The potential cost of the licensing deals likely won’t cool the ardor of the VC community for new AI investment opportunities. “All I do is work with venture-backed companies and VCs that invest in them, and this litigation has not slowed down any of that a bit,” Gardner says. “I think [VCs] are taking the bet that these companies are going to be successful notwithstanding the litigation.”
They may also be counting on the likelihood that the Times’s case against OpenAI and Microsoft will take years to play out. “In some of the big copyright cases we’ve seen it’s taken nearly a decade from start to finish,” Gardner says.
And there are other potentially consequential things going on too. The U.S. Copyright Office is now soliciting commentary on whether to, or how to, recommend that Congress update the copyright law for the AI age. But that—especially with the chaos in the lower house—could also take a long time to materialize.
“I don’t know that we can wait that long; they have to come up with some type of solution,” Gardner says. “From a policy perspective, the United States doesn’t want companies going abroad to other places that have publicly stated that they are going to be much friendlier on this stuff.”
Indeed, OpenAI seems to nod at this idea in its blog post: “Other regions and countries, including the European Union, Japan, Singapore, and Israel also have laws that permit training models on copyrighted content—an advantage for AI innovation, advancement, and investment.”

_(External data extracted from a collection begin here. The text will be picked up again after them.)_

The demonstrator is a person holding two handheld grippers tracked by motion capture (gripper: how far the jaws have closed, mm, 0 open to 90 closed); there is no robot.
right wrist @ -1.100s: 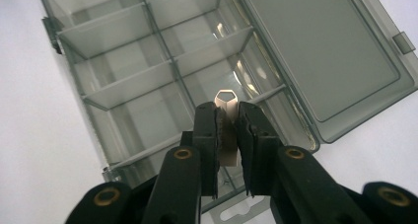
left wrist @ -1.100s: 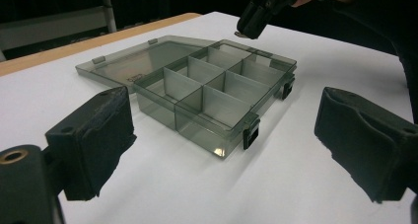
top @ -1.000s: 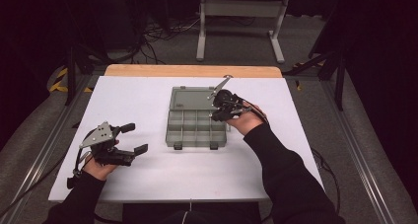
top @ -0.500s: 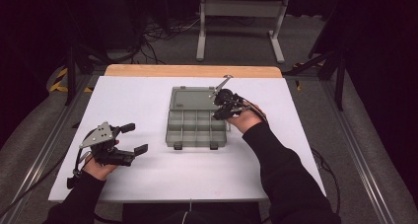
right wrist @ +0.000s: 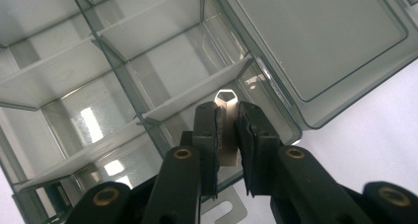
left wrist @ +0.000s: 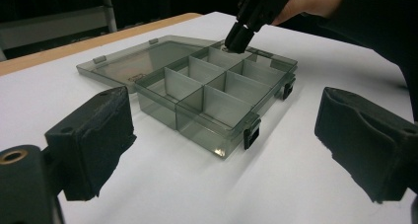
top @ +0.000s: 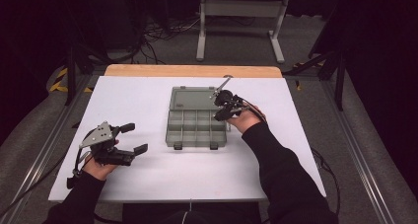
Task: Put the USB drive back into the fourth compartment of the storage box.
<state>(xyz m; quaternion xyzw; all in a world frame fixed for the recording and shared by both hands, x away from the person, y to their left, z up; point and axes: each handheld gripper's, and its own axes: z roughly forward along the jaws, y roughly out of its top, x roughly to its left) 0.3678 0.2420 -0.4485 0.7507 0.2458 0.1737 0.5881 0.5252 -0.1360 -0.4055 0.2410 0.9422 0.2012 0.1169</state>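
A flat metal wrench is clamped between the pads of the right claw, directly above a corner compartment of the open organiser box. The left claw is spread wide, resting on the counter.

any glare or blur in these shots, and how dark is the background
High view: the white table is evenly lit, the surroundings nearly black, the picture soft. Left gripper view: the box is fairly sharp, the near pads blurred. Right gripper view: bright glare patches on the box floor, and the metal piece in the right gripper shines.
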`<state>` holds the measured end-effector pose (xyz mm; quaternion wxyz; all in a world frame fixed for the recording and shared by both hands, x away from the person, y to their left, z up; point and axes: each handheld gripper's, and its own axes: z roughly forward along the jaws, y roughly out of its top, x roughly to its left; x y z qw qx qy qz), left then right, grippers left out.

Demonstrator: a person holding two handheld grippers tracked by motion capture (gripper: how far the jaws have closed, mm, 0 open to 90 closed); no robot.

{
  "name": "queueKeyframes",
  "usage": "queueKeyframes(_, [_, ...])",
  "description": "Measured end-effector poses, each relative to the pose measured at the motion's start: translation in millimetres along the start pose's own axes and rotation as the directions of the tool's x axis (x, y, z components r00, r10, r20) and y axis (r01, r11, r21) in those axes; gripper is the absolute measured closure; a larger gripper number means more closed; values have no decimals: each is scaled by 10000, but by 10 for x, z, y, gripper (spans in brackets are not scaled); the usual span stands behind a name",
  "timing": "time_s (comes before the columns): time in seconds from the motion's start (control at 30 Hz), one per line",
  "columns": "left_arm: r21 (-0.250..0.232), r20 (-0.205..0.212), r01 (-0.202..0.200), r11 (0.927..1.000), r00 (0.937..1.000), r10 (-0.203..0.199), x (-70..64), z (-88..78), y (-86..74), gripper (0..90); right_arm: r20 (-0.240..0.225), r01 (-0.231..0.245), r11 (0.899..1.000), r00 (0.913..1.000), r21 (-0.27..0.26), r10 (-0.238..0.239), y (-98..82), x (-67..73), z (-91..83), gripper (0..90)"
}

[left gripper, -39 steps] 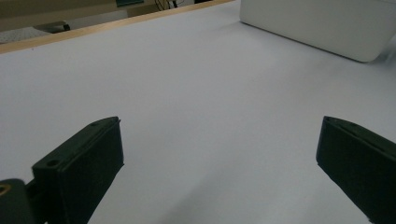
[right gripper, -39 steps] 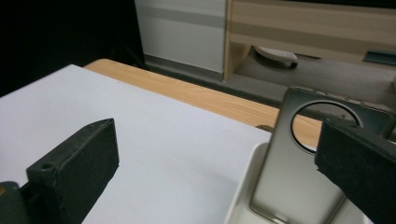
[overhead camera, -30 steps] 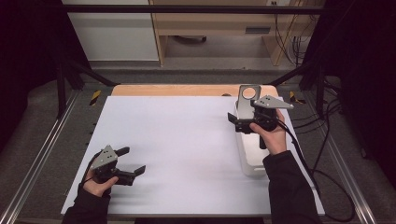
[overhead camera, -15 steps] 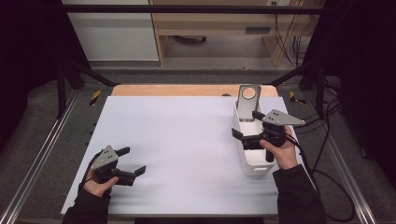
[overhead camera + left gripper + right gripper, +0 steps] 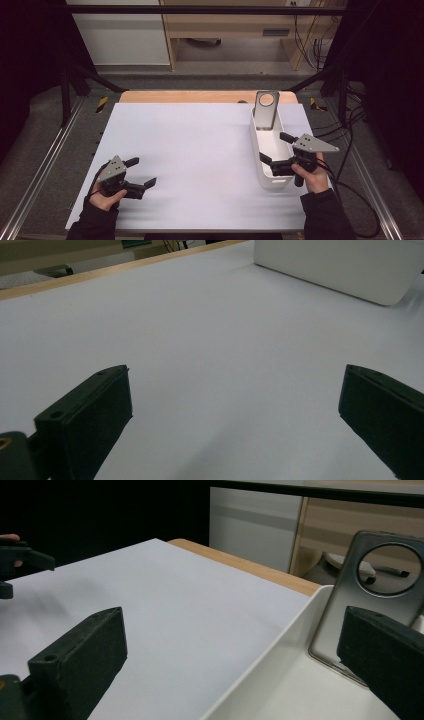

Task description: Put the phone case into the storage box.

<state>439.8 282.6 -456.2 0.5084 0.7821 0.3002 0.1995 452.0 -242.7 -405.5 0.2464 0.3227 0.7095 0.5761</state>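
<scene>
A long white bin (image 5: pixel 274 183) stands on the right side of the white table (image 5: pixel 200 145). A grey metal plate with a round hole (image 5: pixel 266 106) leans upright at the bin's far end; in the right gripper view the plate (image 5: pixel 385 590) stands just ahead. My right gripper (image 5: pixel 275 147) hovers open over the bin's near half, holding nothing, with one jaw above the bin rim (image 5: pixel 270 645) and the other outside it. My left gripper (image 5: pixel 141 172) rests open and holding nothing near the table's front left. The bin wall (image 5: pixel 340 265) lies far ahead of it.
A wooden strip (image 5: pixel 200 96) runs along the table's far edge. Metal frame rails (image 5: pixel 40 165) flank both sides, and cables (image 5: pixel 350 150) hang at the right. Shelving and a cabinet (image 5: pixel 120 35) stand beyond the table. The left gripper (image 5: pixel 20 562) shows far off in the right gripper view.
My right gripper has drawn back from the metal plate at the bin's far end toward the person, along the bin. The plate stays leaning there. The left gripper has not moved.
</scene>
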Motion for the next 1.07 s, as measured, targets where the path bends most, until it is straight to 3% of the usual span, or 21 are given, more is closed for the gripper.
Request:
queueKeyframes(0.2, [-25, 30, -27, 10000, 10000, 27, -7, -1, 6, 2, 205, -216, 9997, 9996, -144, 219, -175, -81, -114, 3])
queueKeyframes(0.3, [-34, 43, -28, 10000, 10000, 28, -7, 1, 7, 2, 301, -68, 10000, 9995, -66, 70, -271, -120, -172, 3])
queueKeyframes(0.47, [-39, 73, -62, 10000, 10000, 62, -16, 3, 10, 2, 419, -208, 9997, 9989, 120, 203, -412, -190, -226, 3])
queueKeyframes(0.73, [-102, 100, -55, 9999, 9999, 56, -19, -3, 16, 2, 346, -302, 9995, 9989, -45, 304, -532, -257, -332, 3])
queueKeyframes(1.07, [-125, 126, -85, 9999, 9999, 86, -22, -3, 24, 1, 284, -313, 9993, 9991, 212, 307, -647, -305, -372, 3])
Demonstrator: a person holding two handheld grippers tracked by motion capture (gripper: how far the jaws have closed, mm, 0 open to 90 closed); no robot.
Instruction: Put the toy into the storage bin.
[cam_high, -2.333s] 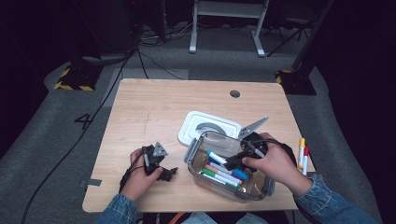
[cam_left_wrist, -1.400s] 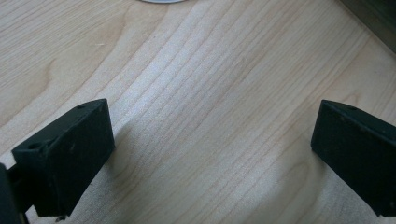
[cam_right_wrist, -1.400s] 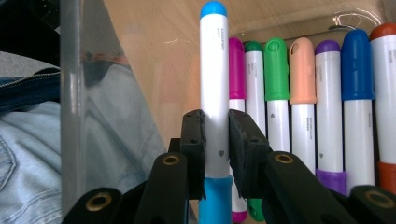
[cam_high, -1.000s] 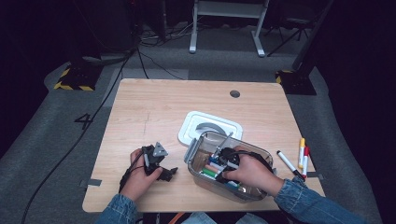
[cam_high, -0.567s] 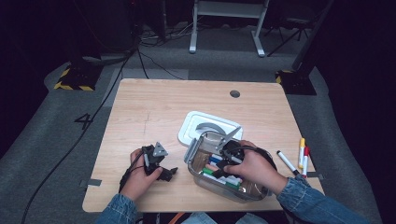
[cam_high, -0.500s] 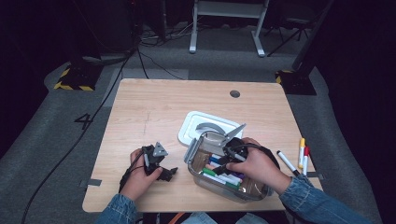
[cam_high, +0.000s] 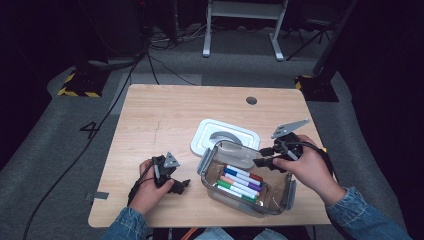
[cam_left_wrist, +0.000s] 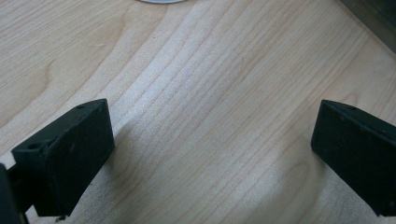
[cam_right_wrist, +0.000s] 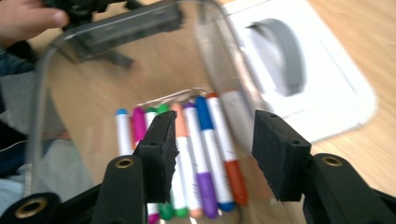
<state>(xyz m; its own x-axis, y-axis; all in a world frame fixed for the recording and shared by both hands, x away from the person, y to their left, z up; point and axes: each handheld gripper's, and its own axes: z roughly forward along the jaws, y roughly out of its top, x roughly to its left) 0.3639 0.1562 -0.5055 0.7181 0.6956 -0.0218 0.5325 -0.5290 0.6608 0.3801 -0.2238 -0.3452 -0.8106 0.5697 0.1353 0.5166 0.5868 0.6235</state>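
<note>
1. At the near left I am resting my left gripper (cam_high: 181, 185) on the table (cam_high: 165, 115). Its jaws are standing wide apart with only bare wood between them, because this hand is just waiting while the other one works.
2. To its right, toward the middle, one white lid (cam_high: 225, 138) is lying flat on the table, touching the far side of the box. I judge it is parked there so the box stays open for loading.
3. Near the table's near right, one clear box (cam_high: 250, 207) is standing open, its side clips hanging outward.
4. The markers (cam_high: 240, 182) are lying side by side on the box floor, all pointing the same way so they pack neatly. I am counting about eight of them: light blue, pink, two green, orange, purple, blue and red.
5. On the right I am holding my right gripper (cam_high: 263, 159) over the box's far right corner, just above the markers. Its jaws have just been opening and are now standing apart with nothing between them, so it is gripping nothing.
</note>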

With hundreds of tech companies now sinking big R&D dollars into new AI models, and thousands more startups building businesses on top of existing foundation models, any clarity provided by the outcome of the lawsuit would be welcome. If uncertainty in the law persists, and major copyright lawsuits continue being filed, investors might eventually begin to look for less risky businesses to invest in.
The worst result of all this could be that only the largest and richest of the AI companies can afford to pay for big licensing agreements, leaving smaller companies with inferior training data, and further concentrating control of the most powerful foundation models in the hands of a chosen few.